Him. The bald man. Ohh-h-h gods…

Amon Kelter.

I know his name. The Dust Witch, she tell me. But when I see him…I just see…this giant. Made of metal like Minotaur tank. His bald head look small in this tank that he wear. His left arm, too, has no armor, and it bare from shoulder down. It has burn, black scars all across the skin. In his right hand, he carry a machine gun from the top of APC. The belt of bullets drag in the dirt.

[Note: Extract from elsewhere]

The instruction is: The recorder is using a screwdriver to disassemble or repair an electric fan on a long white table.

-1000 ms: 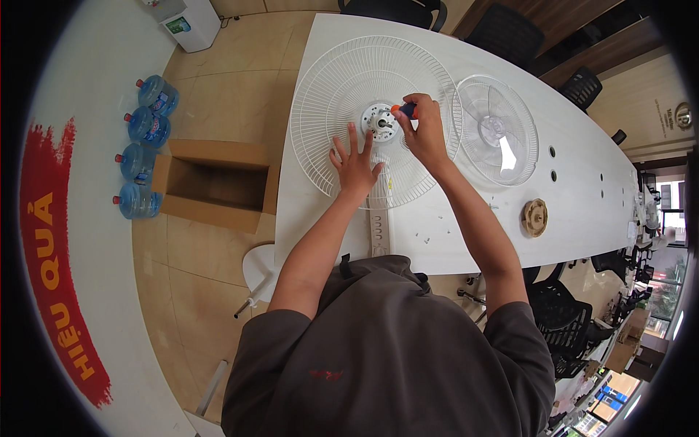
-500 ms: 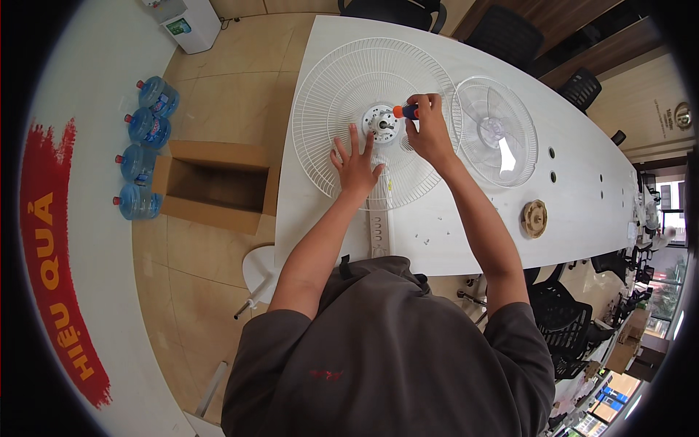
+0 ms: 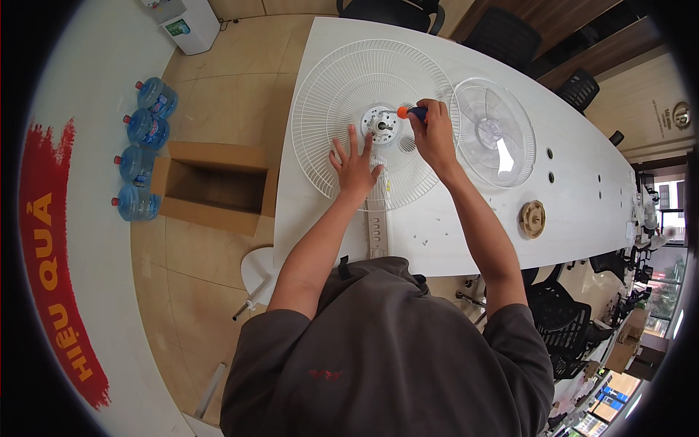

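A round white wire fan guard (image 3: 320,95) lies over the white fan body on the table, with a pale hub (image 3: 381,125) and metal shaft at its centre. My left hand (image 3: 355,169) rests on the guard with fingers spread, its fingertips by the hub's near left edge. In my right hand (image 3: 437,138) is a screwdriver (image 3: 411,113) with an orange and dark blue handle. The tool leans low toward the hub from the right; its tip is too small to make out. Below the guard shows the fan's white control panel (image 3: 376,231) with a row of buttons.
Transparent fan blades (image 3: 484,109) lie right of the guard. Further right on the white table (image 3: 466,240) is a round brown part (image 3: 533,219), with several small screws (image 3: 426,242) nearer me. An open cardboard box (image 3: 211,149) and blue water bottles (image 3: 138,164) stand on the floor at left.
The screwdriver and my right hand have shifted slightly right and down, and the handle tilts a little differently. My left hand stays in place on the guard.
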The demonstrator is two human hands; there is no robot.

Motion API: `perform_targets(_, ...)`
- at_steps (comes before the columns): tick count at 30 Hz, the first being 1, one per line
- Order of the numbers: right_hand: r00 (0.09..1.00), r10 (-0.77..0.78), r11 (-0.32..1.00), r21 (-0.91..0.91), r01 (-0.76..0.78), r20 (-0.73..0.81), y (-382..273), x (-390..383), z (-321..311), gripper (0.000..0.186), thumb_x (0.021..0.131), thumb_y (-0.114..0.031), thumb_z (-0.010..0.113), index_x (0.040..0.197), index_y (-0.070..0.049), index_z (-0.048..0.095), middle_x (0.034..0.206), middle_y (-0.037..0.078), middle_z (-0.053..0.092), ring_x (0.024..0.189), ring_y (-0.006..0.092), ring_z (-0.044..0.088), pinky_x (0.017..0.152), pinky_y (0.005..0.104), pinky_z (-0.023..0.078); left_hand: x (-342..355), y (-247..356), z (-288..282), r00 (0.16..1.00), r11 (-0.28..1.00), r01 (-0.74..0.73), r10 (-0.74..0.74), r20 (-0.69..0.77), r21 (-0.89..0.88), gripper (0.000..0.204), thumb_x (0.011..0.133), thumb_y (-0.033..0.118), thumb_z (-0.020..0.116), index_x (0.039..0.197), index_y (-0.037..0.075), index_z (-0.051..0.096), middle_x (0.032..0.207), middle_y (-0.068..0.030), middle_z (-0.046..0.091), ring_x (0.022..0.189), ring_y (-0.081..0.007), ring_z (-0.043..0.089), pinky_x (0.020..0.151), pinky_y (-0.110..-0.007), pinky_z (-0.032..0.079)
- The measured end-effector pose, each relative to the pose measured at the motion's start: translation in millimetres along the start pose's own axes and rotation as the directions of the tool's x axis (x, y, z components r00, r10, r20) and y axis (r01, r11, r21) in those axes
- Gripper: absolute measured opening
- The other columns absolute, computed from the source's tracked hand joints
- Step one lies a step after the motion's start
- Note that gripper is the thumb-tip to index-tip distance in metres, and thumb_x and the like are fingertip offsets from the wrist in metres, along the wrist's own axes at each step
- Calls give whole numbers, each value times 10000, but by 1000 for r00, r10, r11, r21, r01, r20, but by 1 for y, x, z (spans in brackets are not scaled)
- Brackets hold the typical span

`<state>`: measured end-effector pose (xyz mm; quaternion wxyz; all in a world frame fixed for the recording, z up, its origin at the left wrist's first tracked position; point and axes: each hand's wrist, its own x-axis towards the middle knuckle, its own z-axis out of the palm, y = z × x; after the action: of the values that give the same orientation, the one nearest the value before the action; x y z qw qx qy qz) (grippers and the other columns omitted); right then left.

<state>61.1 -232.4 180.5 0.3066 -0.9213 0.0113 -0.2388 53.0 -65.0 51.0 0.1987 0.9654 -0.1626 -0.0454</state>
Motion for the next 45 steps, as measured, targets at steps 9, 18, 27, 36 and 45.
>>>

This man…Amon Kelter. He walk to Headman Nogoyev, slow as the shift of sand. Nogoyev shake his head before the man even speak.

“Wait,” he say to Nogoyev. “Before you shake your head at me.”

I expect a deep voice, a cold voice, but his voice, it is soft as whispers. It is like the butcher knife that falls on the head of the lamb. He tell Nogoyev that his brother need of to eat. He say that his brother need of to make their children. He say that life is hard, and death is hard, but to kill is easy. He give Nogoyev list of demand. Nogoyev, he shake his head again. Amon Kelter, he swing his giant right arm so fast I cannot see, and his machine gun crush into the head of Nogoyev. I see spray of blood and spit and teeth. I look away, but is too late. I still see the head crush, like under a tire. The bones bend and pop. The eyeball burst. I look away, and when I look back, Nogoyev lie in the dirt, his head flat and spread like a jelly.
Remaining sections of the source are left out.